- **YOUR INSTRUCTIONS**
Only a slice of the listing below is wanted. Retype the lines from the one containing "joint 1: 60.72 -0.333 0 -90" through the one containing "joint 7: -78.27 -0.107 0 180", exactly, both ends included.

#####

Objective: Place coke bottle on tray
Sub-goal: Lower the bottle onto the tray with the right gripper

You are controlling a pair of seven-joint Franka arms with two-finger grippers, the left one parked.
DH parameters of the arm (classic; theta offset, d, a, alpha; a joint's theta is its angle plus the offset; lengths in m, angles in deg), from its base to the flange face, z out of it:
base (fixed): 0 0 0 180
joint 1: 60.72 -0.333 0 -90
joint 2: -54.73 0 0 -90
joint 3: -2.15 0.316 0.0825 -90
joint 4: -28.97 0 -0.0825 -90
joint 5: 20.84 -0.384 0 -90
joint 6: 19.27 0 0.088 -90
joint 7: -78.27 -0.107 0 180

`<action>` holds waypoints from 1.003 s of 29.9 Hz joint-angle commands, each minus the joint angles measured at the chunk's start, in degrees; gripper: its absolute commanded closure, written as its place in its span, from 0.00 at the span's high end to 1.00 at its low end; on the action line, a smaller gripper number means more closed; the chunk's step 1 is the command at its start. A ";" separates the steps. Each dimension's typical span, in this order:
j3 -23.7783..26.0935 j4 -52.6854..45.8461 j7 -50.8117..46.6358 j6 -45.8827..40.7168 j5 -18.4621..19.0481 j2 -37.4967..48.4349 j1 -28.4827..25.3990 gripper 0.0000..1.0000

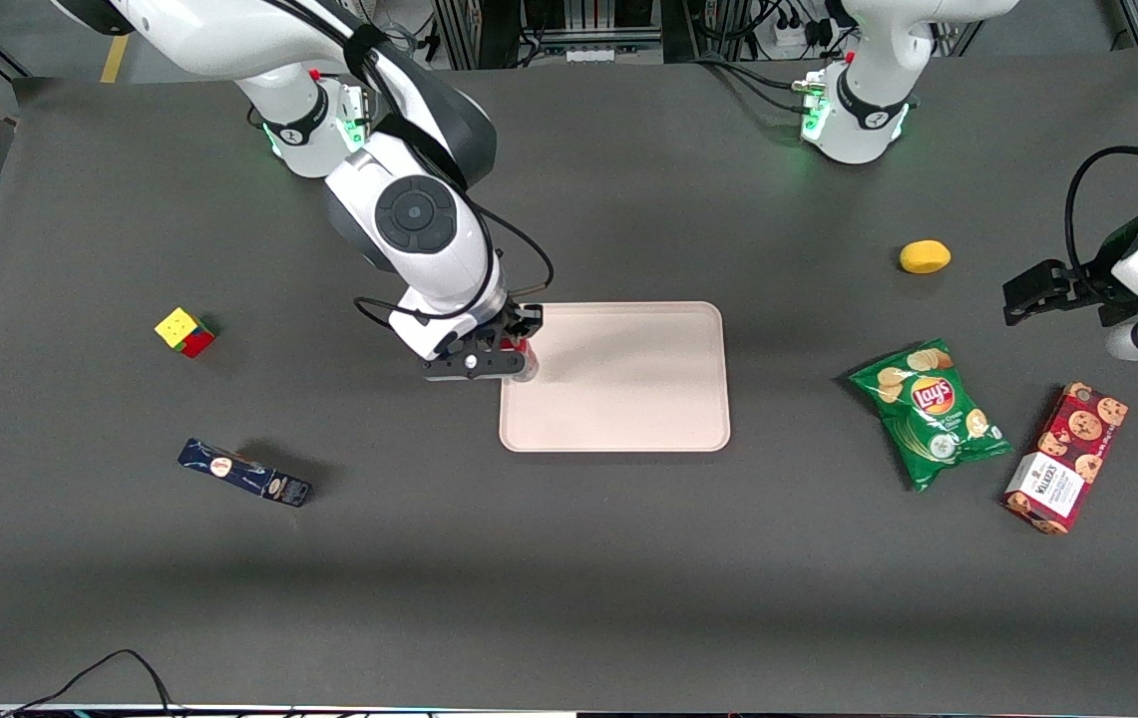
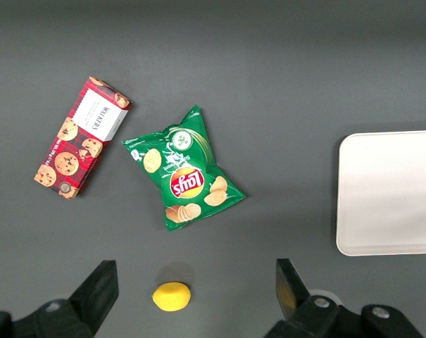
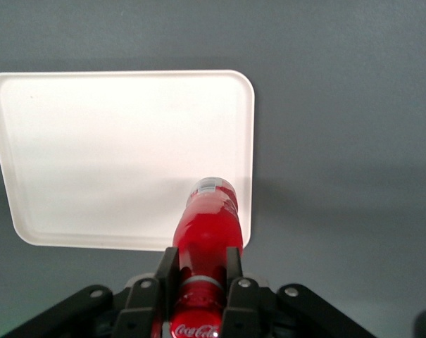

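Red coke bottle (image 3: 205, 232) clamped between the gripper (image 1: 519, 357) fingers — carried, not yet set down. In the front view the gripper sits over the pink-beige tray (image 1: 628, 399) rim, at the tray's 9 o'clock edge toward the working arm's end of the table. The wrist view shows the bottle's free end reaching out over the tray corner, fingers pinching the body near the label.

Progress: grasp done, transport nearly done; left — move further over the tray floor, lower, let go. Judged from how little of the bottle overlaps the tray.

Orientation: in the wrist view the long axis runs away from the gripper, toward 12 o'clock, and the pale-tipped end points at the tray. Whether it hangs vertical or tilted can't be told.

Tray bare otherwise.
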 commanded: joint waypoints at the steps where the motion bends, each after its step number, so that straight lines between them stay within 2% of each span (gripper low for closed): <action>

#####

- **SOLUTION FOR THIS EXERCISE**
joint 1: 60.72 -0.333 0 -90
joint 2: -54.73 0 0 -90
joint 3: -2.15 0.316 0.0825 -90
joint 4: -28.97 0 -0.0825 -90
joint 5: 20.84 -0.384 0 -90
joint 6: 19.27 0 0.088 -90
joint 7: -78.27 -0.107 0 180

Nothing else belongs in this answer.